Entering details in pa driver's license physical form part 2

Put down the vital particulars once you are within the APPLICANTS, SIGNATURE, IN, INK DATE, X, SIGN and HERE section.

pa driver's license physical form APPLICANTSSIGNATUREININK, DATE, XSIGN, and HERE blanks to fill

The Cardiac, disorder Hypertension, Alcohol, abuse Drug, abuse VISION, SCREENING YES, NO Un, corrected, R Right, Eye, Left, Eye, Both, Eyes Fields, Corrected, R SPECIALTY, STATE, LICENSE STREET, ADDRESS TELEPHONE, and CITY segment can be used to specify the rights and obligations of each party.

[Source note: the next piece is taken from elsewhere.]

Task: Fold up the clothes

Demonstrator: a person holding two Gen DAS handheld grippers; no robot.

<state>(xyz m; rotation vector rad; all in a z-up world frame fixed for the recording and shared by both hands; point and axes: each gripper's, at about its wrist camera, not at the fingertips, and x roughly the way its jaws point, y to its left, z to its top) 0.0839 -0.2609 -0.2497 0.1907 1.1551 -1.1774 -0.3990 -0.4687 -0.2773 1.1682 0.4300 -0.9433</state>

pa driver's license physical form Cardiacdisorder, Hypertension, Alcoholabuse, Drugabuse, VISIONSCREENING, YESNO, UncorrectedR, RightEyeLeftEyeBothEyes, Fields, CorrectedR, SPECIALTY, STATELICENSE, STREETADDRESS, TELEPHONE, and CITY fields to fill

Look at the sections Providers, Signature Physical, Date EXAM, CENTER EXAMINERS, DRIVER, CERTIFICATION MONTH, DAY, YEAR, SIGNATURE, OF, EXAMINER D, LENO and immigration, status and then complete them.